Page:Myths and Folk-Lore of Ireland (Curtin).djvu/161

From Wikisource
Jump to navigation Jump to search
This page has been proofread, but needs to be validated.
The Fisherman's Son and the Gruagach.
153

When they were coming near him, the fisherman's son was weak from pursuit and hunger, so he jumped up out of the water, and made a swallow of himself; but the Gruagach and his sons became twelve hawks, and chased the swallow through the air; and as they whirled round and darted, they pressed him hard, till all of them came near the castle of the king of Erin.

Now the king had made a summer-house for his daughter; and where should she be at this time but sitting on the top of the summer-house.

The old fisherman's son dropped down till he was near her; then he fell into her lap in the form of a ring. The daughter of the king of Erin took up the ring, looked at it, and put it on her finger. The ring took her fancy, and she was glad.

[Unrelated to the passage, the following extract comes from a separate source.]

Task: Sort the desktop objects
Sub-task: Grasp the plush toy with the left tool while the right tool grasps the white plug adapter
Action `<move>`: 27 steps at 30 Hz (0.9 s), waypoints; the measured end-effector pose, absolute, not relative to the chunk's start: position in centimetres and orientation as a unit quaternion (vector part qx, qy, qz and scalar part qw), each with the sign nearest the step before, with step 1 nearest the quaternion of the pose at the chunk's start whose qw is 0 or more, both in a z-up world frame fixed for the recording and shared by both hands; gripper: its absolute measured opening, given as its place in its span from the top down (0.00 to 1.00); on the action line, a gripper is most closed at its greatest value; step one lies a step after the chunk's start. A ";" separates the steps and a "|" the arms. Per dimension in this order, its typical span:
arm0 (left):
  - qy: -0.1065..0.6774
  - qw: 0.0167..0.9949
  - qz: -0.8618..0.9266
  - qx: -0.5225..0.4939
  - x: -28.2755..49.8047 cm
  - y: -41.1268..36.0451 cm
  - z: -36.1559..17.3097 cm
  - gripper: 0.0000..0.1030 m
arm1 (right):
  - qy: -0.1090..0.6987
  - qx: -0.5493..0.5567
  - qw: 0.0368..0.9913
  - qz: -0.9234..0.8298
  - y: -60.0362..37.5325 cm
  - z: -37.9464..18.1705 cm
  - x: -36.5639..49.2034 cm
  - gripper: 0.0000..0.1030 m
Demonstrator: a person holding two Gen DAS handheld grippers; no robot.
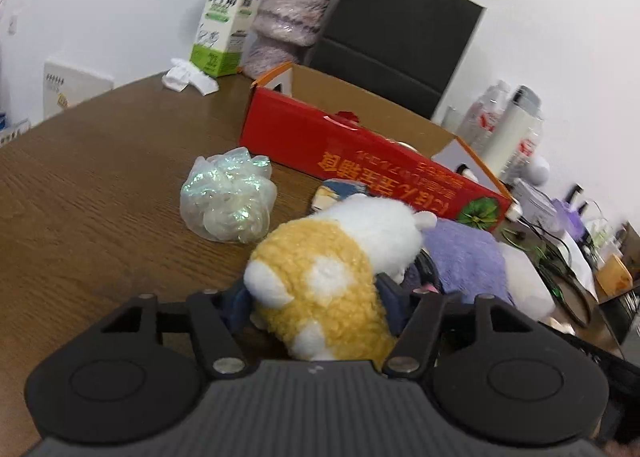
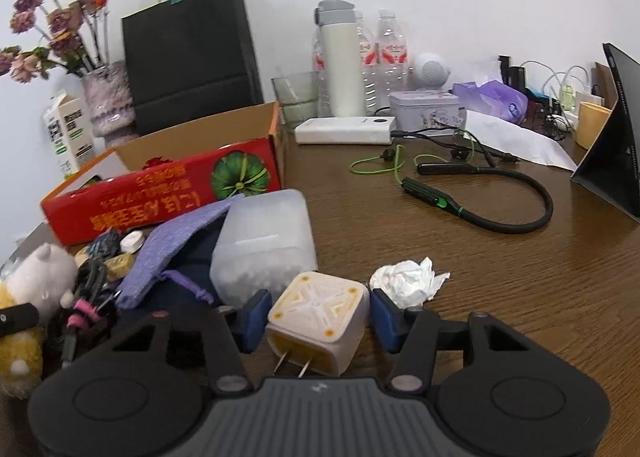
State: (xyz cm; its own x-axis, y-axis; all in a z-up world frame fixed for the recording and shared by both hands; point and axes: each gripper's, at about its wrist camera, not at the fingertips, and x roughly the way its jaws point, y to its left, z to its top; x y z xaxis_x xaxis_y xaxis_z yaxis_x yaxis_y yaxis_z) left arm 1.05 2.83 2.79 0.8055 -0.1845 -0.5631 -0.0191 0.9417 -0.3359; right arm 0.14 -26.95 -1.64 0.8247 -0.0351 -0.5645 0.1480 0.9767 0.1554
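Note:
A yellow and white plush toy (image 1: 336,265) lies on the brown table (image 1: 100,177) between the blue pads of my left gripper (image 1: 316,297), which press on its sides. My right gripper (image 2: 318,317) is shut on a cream cube-shaped charger plug (image 2: 320,321), its two prongs pointing back toward the camera. A red cardboard box (image 2: 160,185) with an open top stands behind the pile. The plush toy (image 2: 36,285) also shows at the far left of the right wrist view.
An iridescent plastic bundle (image 1: 228,197), purple cloth (image 2: 180,241), translucent plastic box (image 2: 268,237) and crumpled tissue (image 2: 404,281) lie close by. Neckband earphones (image 2: 480,209), a power bank (image 2: 344,131), bottles, a black bag (image 2: 188,49), a milk carton (image 1: 224,17) and a tablet (image 2: 616,137) lie beyond.

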 end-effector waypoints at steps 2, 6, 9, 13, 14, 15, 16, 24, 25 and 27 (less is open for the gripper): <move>0.292 0.944 -0.061 -0.140 -0.7 2.7 3.6 0.39 | 0.292 0.098 0.950 -0.042 -27.1 -1.6 -0.9 0.49; 0.243 0.961 -0.080 -0.106 -5.3 3.1 5.0 0.39 | 0.292 0.102 0.951 -0.008 -26.5 -1.5 -4.7 0.49; 0.242 0.961 -0.096 -0.092 -8.0 3.0 5.4 0.39 | 0.292 0.082 0.953 0.021 -25.0 -1.6 -7.6 0.49; 0.246 0.957 -0.119 -0.097 -11.0 3.1 5.0 0.39 | 0.272 0.061 0.958 0.062 -22.5 -0.9 -11.2 0.49; 0.241 0.959 -0.119 -0.089 -11.9 3.0 4.9 0.39 | 0.265 0.054 0.960 0.070 -21.7 -0.6 -12.1 0.49; 0.237 0.961 -0.120 -0.079 -12.5 2.8 4.8 0.39 | 0.256 0.046 0.963 0.077 -20.8 -0.3 -12.9 0.49; 0.235 0.962 -0.121 -0.071 -13.0 2.5 4.9 0.39 | 0.246 0.039 0.965 0.083 -20.1 -0.1 -13.7 0.49; 0.167 0.980 -0.099 -0.035 -16.3 0.7 6.4 0.39 | 0.123 -0.019 0.988 0.090 -16.8 2.3 -19.9 0.49; 0.166 0.980 -0.100 -0.038 -16.1 0.7 6.6 0.39 | 0.118 -0.013 0.989 0.094 -17.0 2.5 -20.0 0.49; 0.168 0.980 -0.098 -0.035 -15.3 0.6 6.8 0.39 | 0.116 -0.012 0.989 0.095 -17.4 3.0 -19.5 0.49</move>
State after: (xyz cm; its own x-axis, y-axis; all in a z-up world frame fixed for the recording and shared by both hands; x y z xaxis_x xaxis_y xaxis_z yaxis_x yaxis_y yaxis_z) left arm -15.34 0.56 6.81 0.9239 -0.2048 -0.3234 0.1812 0.9782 -0.1017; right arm -19.47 -17.37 3.01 0.9550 0.1854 -0.2317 -0.1910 0.9816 -0.0018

When the Gruagach and his sons saw this, they let themselves down at the king's castle, having the form of the finest men that could be seen in the kingdom.

When the king's daughter had the ring on her finger she looked at it and liked it. Then the ring spoke, and said: "My life is in your hands now; don't part from the ring, and don't let it go to any man, and you 'll give me a long life."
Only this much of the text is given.